Mount Triglav and Its Role Among Slovenes
摘要
Mount Triglav, the highest mountain in the Julian Alps, is also the highest peak of the Republic of Slovenia. It is depicted in the national coat of arms and, consequently, in the flag of the country. Thus, it is the most prominent Slovenian national symbol. This status is rooted in the historical processes and events that linked Mount Triglav with Slovenes. The name Triglav appeared on a map for the first time in 1744, and its first depiction dates back to 1778. With the development and organization of mountaineering and alpinism in the second half of the nineteenth century, Slovenian mountains, and in particular the Triglav mountain range, aroused the interest of German mountaineering clubs, which began to build huts and lay out trails to these huts and to nearby summits in order to mark this area as German. This general sentiment and purely patriotic motives led Jakob Aljaž, who worked as a parish priest beneath Triglav, to purchase the summit of Triglav in 1895 and erect a tower there. In the following years, the public increasingly took notice of his action, a visible indicator of the victory of Slovenes over Germans.
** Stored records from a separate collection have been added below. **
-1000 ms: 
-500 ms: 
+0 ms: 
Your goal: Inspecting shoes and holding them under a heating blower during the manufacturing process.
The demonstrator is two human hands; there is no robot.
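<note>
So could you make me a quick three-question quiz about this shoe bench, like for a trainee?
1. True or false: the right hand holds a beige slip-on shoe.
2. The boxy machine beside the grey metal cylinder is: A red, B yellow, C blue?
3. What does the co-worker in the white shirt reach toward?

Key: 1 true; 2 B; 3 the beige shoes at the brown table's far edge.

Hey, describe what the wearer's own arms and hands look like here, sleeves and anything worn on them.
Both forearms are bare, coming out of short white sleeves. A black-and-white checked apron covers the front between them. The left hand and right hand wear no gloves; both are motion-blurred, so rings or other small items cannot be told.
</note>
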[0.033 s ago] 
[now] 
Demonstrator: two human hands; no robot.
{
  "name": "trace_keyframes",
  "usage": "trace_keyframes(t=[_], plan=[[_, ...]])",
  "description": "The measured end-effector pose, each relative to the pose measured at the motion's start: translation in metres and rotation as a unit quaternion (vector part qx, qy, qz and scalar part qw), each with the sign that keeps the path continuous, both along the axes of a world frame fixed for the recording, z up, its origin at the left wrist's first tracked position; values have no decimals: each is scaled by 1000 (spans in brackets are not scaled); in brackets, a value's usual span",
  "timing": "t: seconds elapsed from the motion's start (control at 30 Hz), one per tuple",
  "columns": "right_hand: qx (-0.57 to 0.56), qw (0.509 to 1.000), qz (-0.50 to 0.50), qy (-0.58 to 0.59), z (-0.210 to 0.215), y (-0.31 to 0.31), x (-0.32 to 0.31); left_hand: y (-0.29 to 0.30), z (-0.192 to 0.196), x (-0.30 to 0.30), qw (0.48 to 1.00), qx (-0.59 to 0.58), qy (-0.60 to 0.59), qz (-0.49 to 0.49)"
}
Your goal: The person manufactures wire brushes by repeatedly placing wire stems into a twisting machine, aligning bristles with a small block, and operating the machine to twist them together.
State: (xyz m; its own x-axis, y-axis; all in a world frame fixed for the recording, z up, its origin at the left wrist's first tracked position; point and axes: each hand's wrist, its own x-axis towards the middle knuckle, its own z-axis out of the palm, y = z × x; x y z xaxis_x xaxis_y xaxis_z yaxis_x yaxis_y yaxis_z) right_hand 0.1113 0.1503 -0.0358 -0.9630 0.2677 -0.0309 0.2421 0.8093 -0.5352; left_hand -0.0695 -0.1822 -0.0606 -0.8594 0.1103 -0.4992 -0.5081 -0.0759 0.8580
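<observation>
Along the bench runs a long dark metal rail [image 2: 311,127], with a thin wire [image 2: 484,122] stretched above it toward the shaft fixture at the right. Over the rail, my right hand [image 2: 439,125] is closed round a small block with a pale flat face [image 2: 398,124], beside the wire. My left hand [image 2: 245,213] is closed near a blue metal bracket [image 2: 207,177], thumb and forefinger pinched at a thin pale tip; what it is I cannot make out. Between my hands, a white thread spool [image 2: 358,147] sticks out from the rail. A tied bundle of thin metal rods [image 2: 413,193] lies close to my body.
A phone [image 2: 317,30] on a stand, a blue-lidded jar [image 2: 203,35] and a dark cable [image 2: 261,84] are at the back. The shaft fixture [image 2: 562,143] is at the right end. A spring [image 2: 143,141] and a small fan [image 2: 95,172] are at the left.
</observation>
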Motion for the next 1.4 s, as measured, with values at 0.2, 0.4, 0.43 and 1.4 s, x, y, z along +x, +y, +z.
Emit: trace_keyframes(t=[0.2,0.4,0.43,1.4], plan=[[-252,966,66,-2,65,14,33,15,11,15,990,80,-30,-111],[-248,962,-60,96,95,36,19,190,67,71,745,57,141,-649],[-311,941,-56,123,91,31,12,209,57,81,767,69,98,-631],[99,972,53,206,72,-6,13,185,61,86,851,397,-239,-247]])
Gradually, Triglav became an ever-growing symbol of Slovenian identity. The architect Jože Plečnik first depicted the mountain as a symbol of Slovenes in 1934. At the end of 1941, during the occupation of Slovenia in the Second World War, Triglav was used as a symbol of the Liberation Front. In 1947, it was officially used as a national symbol in the new Slovenian Constitution, when it was depicted in the coat of arms. It remained in every Yugoslav and Slovenian constitution until Slovenia’s independence in 1991and afterwards.